Words by Charles Bramesco

Cobbled street with historic buildings, people in medieval costumes walking
Cobbled street with historic buildings, people in medieval costumes walking
The latest film from Joe Wright brings his signature theatricality to Rostand’s timeless romance.

Though it only dates back to 1897, the story of Cyrano de Bergerac already feels like a tale as old as time. Adapted in every setting from feudal Japan to present-day high school, Edmond Rostand’s play sees the less-than-ladykiller Cyrano helping the dashing Christian, his rival for the affections of fair Roxanne, win her hand despite his own interest.
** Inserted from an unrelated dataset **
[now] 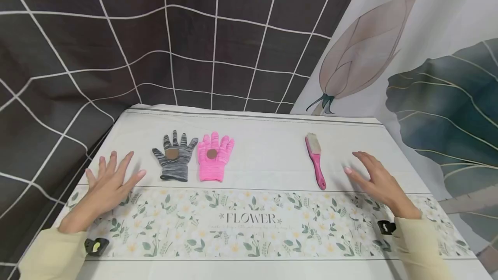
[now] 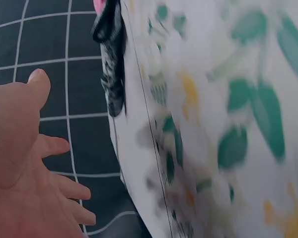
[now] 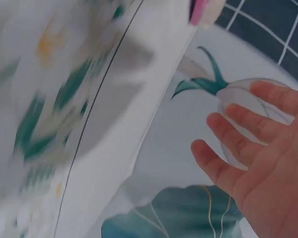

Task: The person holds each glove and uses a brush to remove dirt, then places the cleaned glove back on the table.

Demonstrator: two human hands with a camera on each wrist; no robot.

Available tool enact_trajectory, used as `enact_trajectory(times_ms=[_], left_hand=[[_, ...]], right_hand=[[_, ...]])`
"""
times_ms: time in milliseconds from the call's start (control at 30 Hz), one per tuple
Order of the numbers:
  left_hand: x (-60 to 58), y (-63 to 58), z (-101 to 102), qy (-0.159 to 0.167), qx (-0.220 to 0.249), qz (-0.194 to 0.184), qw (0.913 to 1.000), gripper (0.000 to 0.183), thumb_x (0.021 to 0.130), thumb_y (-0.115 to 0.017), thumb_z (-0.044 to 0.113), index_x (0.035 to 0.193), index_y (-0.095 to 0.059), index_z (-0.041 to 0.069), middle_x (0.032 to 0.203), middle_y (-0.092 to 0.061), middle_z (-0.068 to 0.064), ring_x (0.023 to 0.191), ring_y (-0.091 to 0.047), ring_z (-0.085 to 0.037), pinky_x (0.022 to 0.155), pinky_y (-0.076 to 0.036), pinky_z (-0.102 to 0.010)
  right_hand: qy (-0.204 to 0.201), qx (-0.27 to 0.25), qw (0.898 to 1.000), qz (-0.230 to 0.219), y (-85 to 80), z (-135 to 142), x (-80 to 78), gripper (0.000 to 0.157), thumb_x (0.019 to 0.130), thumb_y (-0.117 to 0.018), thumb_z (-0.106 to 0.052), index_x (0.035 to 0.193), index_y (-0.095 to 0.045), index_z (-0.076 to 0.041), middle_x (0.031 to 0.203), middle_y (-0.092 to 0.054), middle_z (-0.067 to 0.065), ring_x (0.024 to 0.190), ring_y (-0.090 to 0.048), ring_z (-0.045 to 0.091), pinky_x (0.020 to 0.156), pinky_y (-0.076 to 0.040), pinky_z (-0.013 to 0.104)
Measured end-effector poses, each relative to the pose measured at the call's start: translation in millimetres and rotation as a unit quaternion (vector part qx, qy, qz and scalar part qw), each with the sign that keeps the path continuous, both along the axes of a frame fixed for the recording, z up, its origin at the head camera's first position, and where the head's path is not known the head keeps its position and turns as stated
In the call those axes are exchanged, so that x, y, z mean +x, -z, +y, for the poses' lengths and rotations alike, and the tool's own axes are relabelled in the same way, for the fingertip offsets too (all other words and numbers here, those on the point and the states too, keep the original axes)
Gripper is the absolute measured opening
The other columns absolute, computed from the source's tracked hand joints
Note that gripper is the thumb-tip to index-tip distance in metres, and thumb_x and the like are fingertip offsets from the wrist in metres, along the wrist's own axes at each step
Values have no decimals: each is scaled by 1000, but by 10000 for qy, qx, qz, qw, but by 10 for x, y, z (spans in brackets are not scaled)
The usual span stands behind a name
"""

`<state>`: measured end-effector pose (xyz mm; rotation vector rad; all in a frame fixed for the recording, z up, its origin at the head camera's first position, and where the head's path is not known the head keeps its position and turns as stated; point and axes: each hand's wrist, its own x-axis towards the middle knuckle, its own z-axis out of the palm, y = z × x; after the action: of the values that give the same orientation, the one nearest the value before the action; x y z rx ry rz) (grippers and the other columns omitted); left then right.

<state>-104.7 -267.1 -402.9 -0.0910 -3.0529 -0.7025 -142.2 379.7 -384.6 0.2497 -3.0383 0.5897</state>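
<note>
My left hand [image 1: 108, 187], fingers spread, hovers over the table's left side with nothing in it. Nearest to it lies a grey striped glove [image 1: 177, 168], palm patch up, fingers pointing to the back. Right beside that glove is a pink glove [image 1: 212, 170] with a round brown patch. Over on the right, a brush [image 1: 316, 159] with a pink handle and pale bristles lies at a slant, its head toward the back. My right hand [image 1: 379, 180] is held to the right of the brush, fingers extended and apart from it; the right wrist view shows the bare palm [image 3: 283, 183].
A white cloth [image 1: 268, 150] with a flowered band reading "FLOWER" covers the table. Dark curtain with white grid lines [image 1: 190, 33] hangs behind and at left. A pale curtain with large leaf prints [image 1: 362, 51] hangs at right.
</note>
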Motion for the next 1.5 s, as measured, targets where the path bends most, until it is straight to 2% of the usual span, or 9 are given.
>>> enact_trajectory(times_ms=[133, 267, 600, 833, 933, 1067, 1233, 1367, 1500], left_hand=[[-25, -50, 103, -38, 272, 315, 9991, 71, 94, -39, 48, 139, -24, -5, 140, -6, -41, 127, 0, -58, 94, -2, -74], [-75, -125, 252, -159, 381, 589, 9974, 67, 94, -40, 46, 130, -35, -11, 129, -24, -41, 111, -21, -53, 80, -23, -63], [-326, -341, 627, -523, 1120, 38, 9923, 50, 95, -46, 35, 117, -51, -10, 105, -53, -28, 92, -56, -38, 68, -50, -44], [-554, -450, 857, -803, 1575, -1398, 9743, 43, 91, -48, 37, 97, -58, -4, 80, -61, -14, 74, -54, -24, 59, -41, -29], [-664, -450, 964, -649, 1860, -1842, 9629, 44, 92, -48, 34, 104, -58, -7, 76, -62, -13, 68, -55, -20, 59, -43, -27], [-760, -376, 1135, -545, 2195, -2316, 9462, 43, 90, -51, 31, 107, -58, -8, 75, -63, -12, 61, -57, -16, 58, -49, -25], [-760, -228, 1324, -742, 2022, -2401, 9466, 37, 90, -53, 32, 88, -62, -4, 55, -55, -3, 43, -45, -9, 45, -41, -21], [-737, -131, 1443, -1154, 2320, -2235, 9396, 38, 88, -56, 28, 99, -58, -9, 50, -45, 1, 39, -38, -7, 40, -38, -20], [-743, -42, 1542, -1570, 2422, -1868, 9390, 47, 86, -60, 26, 113, -51, -11, 63, -53, -7, 44, -46, -11, 39, -42, -22]], right_hand=[[27, -330, 9993, 167, -7, -159, -58, 57, 91, -50, -43, 131, -44, -1, 128, -46, 25, 108, -48, 42, 79, -43, 60], [52, -699, 9972, 242, -17, -320, -130, 47, 92, -52, -39, 118, -55, -1, 111, -59, 20, 94, -57, 35, 73, -50, 49], [-4, -1329, 9883, -747, -57, -619, -336, 41, 92, -52, -36, 108, -57, 1, 95, -63, 18, 79, -62, 25, 63, -51, 30], [-775, -1753, 9514, -2411, -172, -773, -442, 47, 92, -52, -37, 119, -52, 1, 100, -63, 18, 91, -59, 26, 79, -50, 36], [-807, -1917, 9412, -2663, -220, -848, -462, 50, 91, -52, -41, 118, -52, 2, 102, -62, 19, 93, -58, 27, 84, -49, 40], [-573, -2324, 9369, -2549, -231, -894, -440, 51, 92, -51, -41, 117, -51, 3, 107, -60, 21, 96, -58, 27, 88, -47, 43], [-25, -2790, 9363, -2134, -163, -907, -393, 48, 93, -50, -35, 116, -50, 7, 110, -57, 27, 99, -59, 32, 88, -49, 43], [1015, -2309, 9555, -1532, -131, -926, -377, 42, 93, -49, -35, 107, -51, 5, 104, -57, 23, 92, -58, 29, 73, -50, 32], [1831, -1770, 9526, -1666, -72, -967, -387, 43, 91, -51, -38, 104, -47, 3, 96, -54, 16, 84, -52, 25, 64, -43, 29]])
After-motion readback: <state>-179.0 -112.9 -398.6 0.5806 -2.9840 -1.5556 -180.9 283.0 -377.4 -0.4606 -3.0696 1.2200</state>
As the public can see in the first trailer uploaded just this morning, Joe Wright’s new big-screen mounting of the old text stays faithful to its seventeenth-century setting, while making a handful of key changes. For one, putting Peter Dinklage in the lead role alters the details of plot, if not its mechanics; where Cyrano’s oversized schnoz originally made him an undesirable quantity insecure about his pursuit of Roxanne (Haley Bennett), this time around, Dinklage’s actual achondroplasia convinces him that he can never be with the apple of his eye and that she’d be better off with Christian (Kelvin Harrison Jr).

But the most noticeable liberty taken has to be the musical numbers, in keeping with the same genre mashup Wright previously explored with the widely-panned Pan. Rather than adapting the play directly, the film works from a 2018 musical penned by Erica Schmidt, who has a screenplay credit on Wright’s latest project and also happens to be Dinklage’s wife. (The music and lyrics for Schmidt’s stage show were written by the members of the National, who lend their talents again here.)

The film premiered earlier this year at Telluride, where notices were on the more positive side of mixed, praising Dinklage’s leading performance while acknowledging the awkward friction of grafting show tunes onto Rostand’s narrative. Indiewire’s review paid special attention to the unique circumstances of the film’s production, shot in the thick of the pandemic on a closed set in Sicily.

For Wright, this represents a return to his wheelhouse, much closer to the gussied-up theatrics of his Anna Karenina than the underdone psychothriller suspense of his more recent The Woman in the Window. With this particular talent, more is always more, and it looks like his Cyrano will do it all – sing, dance, and pine.

Cyrano comes to cinemas in the US on 25 December, and then the UK on 14 January.